▼
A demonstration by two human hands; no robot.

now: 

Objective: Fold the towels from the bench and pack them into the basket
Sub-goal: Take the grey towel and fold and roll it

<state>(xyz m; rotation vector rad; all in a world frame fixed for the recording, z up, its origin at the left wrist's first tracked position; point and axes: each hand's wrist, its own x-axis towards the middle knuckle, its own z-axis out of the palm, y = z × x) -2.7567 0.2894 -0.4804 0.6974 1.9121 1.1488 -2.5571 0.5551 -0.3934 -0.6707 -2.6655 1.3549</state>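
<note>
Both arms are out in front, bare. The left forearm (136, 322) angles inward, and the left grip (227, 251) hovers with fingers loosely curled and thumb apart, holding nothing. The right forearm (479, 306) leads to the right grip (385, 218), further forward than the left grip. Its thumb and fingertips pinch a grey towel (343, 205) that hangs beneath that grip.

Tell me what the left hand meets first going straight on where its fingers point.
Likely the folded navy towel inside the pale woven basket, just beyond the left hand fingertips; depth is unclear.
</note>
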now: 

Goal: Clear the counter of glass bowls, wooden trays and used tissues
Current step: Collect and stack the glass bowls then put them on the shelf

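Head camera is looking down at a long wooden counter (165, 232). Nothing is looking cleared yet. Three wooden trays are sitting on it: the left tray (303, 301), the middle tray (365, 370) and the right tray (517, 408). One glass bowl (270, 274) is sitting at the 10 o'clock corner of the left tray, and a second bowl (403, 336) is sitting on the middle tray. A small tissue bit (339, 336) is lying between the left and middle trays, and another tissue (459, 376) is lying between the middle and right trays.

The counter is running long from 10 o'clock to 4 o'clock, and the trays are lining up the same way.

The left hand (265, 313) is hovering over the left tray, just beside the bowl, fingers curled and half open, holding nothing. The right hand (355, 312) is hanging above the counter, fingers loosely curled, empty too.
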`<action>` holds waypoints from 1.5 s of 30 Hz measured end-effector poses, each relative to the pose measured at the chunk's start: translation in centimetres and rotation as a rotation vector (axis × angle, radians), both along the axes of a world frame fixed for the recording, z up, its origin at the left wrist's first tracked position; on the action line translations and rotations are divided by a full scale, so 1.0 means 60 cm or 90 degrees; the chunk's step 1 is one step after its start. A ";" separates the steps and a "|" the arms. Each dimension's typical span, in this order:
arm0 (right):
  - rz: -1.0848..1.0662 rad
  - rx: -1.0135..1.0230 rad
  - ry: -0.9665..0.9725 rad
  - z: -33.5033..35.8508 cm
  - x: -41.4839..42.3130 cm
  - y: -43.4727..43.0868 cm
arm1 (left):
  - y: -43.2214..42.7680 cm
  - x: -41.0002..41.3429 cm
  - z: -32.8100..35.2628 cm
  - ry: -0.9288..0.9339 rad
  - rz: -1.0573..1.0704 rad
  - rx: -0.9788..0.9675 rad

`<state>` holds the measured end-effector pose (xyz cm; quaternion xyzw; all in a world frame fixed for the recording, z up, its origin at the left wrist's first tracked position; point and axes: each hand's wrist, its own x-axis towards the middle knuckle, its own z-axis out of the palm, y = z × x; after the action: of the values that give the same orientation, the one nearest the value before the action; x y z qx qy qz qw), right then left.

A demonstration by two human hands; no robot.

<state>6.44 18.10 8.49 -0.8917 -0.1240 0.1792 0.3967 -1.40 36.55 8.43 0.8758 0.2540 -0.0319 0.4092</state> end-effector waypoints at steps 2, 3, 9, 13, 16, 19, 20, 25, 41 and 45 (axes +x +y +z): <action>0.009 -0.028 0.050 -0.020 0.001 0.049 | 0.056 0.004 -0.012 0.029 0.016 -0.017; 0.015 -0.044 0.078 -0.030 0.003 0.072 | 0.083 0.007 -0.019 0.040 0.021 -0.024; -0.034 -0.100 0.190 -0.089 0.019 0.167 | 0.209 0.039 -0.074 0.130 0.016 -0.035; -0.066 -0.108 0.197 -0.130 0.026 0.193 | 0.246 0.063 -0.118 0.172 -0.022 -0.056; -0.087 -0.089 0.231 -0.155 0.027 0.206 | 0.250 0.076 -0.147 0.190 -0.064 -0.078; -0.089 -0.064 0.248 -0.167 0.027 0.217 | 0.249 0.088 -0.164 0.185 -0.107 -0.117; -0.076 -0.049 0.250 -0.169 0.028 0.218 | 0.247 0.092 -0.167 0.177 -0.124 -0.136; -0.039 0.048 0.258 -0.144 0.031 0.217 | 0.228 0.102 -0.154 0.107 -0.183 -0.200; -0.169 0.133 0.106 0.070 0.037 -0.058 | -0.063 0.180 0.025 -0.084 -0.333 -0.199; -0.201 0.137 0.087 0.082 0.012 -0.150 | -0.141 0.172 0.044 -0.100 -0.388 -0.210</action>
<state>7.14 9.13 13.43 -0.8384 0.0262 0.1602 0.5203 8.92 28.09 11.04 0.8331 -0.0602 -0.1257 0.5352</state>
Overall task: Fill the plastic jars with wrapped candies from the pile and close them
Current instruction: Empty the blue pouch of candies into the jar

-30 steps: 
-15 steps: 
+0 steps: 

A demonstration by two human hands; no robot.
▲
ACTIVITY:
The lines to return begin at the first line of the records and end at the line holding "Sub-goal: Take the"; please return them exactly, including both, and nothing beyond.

SOLUTION TO THIS PROBLEM:
A demonstration by two human hands; no robot.

now: 

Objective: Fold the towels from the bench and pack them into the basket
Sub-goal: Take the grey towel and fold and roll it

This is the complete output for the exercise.